FDW-based dblink (WIP)

Lists: pgsql-hackers
From: Itagaki Takahiro <itagaki(dot)takahiro(at)oss(dot)ntt(dot)co(dot)jp>
To: pgsql-hackers(at)postgresql(dot)org
Subject: FDW-based dblink (WIP)
Date: 2009-08-19 08:07:13
Message-ID: 20090819155925.99E1.52131E4D@oss.ntt.co.jp
Views: Raw Message | Whole Thread | Download mbox | Resend email
Lists: pgsql-hackers

Here is a WIP patch for a foreign data wrapper based dblink.

It integrates dblink module into core and adds a new functionality,
automatic transaction management. The new interface of dblink is
exported by include/foreign/dblink.h. We can easily write a connector
module for another database because we can reuse transaction and
resource management parts in core.

Syntax to create FDW with connector is below:
CREATE FOREIGN DATA WRAPPER postgresql
VALIDATOR postgresql_fdw_validator
CONNECTOR postgresql_fdw_connector
OPTIONS (...);

contrib/dblink2 is a sample of postgres connector. It exports one function:
CREATE FUNCTION postgresql_fdw_connector(options internal)
RETURNS internal -- returns a connection object

Basic dblink functions are moved to postgres core:
Name | Result type | Argument data types
-------------------+--------------+----------------------
dblink | SETOF record | text, text
dblink_close | boolean | integer
dblink_connect | boolean | text
dblink_connect | boolean | text, text
dblink_disconnect | boolean | text
dblink_exec | bigint | text, text
dblink_fetch | SETOF record | integer, integer
dblink_open | integer | text, text

The new dblink can work together closely with local transactions. If a
local transaction is committed or rollbacked, remote transactions take
the same status with the local one. Please set max_prepared_transactions
to 1 or greater if you could test the patch.

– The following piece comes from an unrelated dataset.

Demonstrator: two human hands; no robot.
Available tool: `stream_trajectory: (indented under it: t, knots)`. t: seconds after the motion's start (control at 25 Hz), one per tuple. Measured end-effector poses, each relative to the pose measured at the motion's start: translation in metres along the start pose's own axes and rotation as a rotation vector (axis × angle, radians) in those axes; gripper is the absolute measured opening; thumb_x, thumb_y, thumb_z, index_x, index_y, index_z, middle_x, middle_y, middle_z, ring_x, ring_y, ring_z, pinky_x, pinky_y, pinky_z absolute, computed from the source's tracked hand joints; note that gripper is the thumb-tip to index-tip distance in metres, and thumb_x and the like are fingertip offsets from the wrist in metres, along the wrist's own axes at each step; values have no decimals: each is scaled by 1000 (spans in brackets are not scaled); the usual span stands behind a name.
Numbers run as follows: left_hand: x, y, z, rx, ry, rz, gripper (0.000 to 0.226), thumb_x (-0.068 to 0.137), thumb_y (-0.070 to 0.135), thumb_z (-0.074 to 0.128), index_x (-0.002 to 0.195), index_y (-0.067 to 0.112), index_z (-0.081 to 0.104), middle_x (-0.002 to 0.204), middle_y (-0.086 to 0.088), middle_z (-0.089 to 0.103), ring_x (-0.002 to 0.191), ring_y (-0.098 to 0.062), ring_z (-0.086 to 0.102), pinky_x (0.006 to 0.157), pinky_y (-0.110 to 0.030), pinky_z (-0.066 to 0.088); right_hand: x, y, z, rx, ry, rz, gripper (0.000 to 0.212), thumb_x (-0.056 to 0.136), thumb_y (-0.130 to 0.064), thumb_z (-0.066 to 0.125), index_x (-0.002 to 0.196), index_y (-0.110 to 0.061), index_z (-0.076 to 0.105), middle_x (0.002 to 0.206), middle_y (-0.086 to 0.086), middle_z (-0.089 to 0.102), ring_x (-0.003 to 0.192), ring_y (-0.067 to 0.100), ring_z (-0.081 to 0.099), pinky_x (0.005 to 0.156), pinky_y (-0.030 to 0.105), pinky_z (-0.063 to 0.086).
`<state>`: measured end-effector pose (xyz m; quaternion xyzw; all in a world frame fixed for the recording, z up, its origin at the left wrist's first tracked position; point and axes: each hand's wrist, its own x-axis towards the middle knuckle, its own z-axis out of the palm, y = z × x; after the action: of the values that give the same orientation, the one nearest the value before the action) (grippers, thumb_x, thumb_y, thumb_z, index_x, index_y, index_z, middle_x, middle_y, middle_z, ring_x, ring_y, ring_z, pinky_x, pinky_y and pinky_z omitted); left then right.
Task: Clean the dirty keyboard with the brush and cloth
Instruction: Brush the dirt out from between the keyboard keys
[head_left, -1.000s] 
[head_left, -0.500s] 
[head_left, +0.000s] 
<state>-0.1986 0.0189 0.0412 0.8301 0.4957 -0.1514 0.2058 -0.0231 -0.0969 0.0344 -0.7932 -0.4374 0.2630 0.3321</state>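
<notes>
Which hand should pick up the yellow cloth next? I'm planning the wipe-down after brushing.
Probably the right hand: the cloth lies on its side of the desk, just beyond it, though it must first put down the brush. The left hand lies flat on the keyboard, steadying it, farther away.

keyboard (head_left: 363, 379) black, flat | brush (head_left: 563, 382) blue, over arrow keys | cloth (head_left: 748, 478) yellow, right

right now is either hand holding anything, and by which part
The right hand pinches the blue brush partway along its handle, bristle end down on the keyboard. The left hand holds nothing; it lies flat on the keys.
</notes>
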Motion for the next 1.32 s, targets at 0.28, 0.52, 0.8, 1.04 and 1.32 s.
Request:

I want pretty much the automatic transaction management. It is useful to
write applied modules like materialized-view-over-network. But it should
be able to be turned off if we don't want it. I'll work on those parts next.

-- connect
CREATE SERVER server_postgres FOREIGN DATA WRAPPER postgresql;
SELECT dblink_connect('conn_postgres', 'server_postgres');
-- commit both local and remote transactions.
BEGIN;
SELECT dblink_exec('conn_postgres', 'UPDATE ...');
COMMIT;
-- rollback both local and remote transactions.
BEGIN;
SELECT dblink_exec('conn_postgres', 'UPDATE ...');
ROLLBACK;
-- disconnect
SELECT dblink_disconnect('conn_postgres');

I've not ported all features in present dblink, but I'd like to hear
wheather the goal and the concepts are reasonable. Comments welcome.

Regards,
---
ITAGAKI Takahiro
NTT Open Source Software Center

Attachment Content-Type Size
dblink2-20090819.patch application/octet-stream 70.4 KB

From: Tom Lane <tgl(at)sss(dot)pgh(dot)pa(dot)us>
To: Itagaki Takahiro <itagaki(dot)takahiro(at)oss(dot)ntt(dot)co(dot)jp>
Cc: pgsql-hackers(at)postgresql(dot)org
Subject: Re: FDW-based dblink (WIP)
Date: 2009-08-19 15:16:49
Message-ID: 22303.1250695009@sss.pgh.pa.us
Views: Raw Message | Whole Thread | Download mbox | Resend email
Lists: pgsql-hackers

Itagaki Takahiro <itagaki(dot)takahiro(at)oss(dot)ntt(dot)co(dot)jp> writes:
> Here is a WIP patch for a foreign data wrapper based dblink.
> It integrates dblink module into core and adds a new functionality,
> automatic transaction management.

I don't believe there is any consensus for integrating dblink into core,
and I for one will resist that strongly. Keep it in contrib.

regards, tom lane


From: Pavel Stehule <pavel(dot)stehule(at)gmail(dot)com>
To: Tom Lane <tgl(at)sss(dot)pgh(dot)pa(dot)us>
Cc: Itagaki Takahiro <itagaki(dot)takahiro(at)oss(dot)ntt(dot)co(dot)jp>, pgsql-hackers(at)postgresql(dot)org
Subject: Re: FDW-based dblink (WIP)
Date: 2009-08-19 15:21:44
Message-ID: 162867790908190821i25b0ba35tdb9627a5318274e9@mail.gmail.com
Views: Raw Message | Whole Thread | Download mbox | Resend email
Lists: pgsql-hackers

2009/8/19 Tom Lane <tgl(at)sss(dot)pgh(dot)pa(dot)us>:
> Itagaki Takahiro <itagaki(dot)takahiro(at)oss(dot)ntt(dot)co(dot)jp> writes:
>> Here is a WIP patch for a foreign data wrapper based dblink.
>> It integrates dblink module into core and adds a new functionality,
>> automatic transaction management.
>
> I don't believe there is any consensus for integrating dblink into core,
> and I for one will resist that strongly.  Keep it in contrib.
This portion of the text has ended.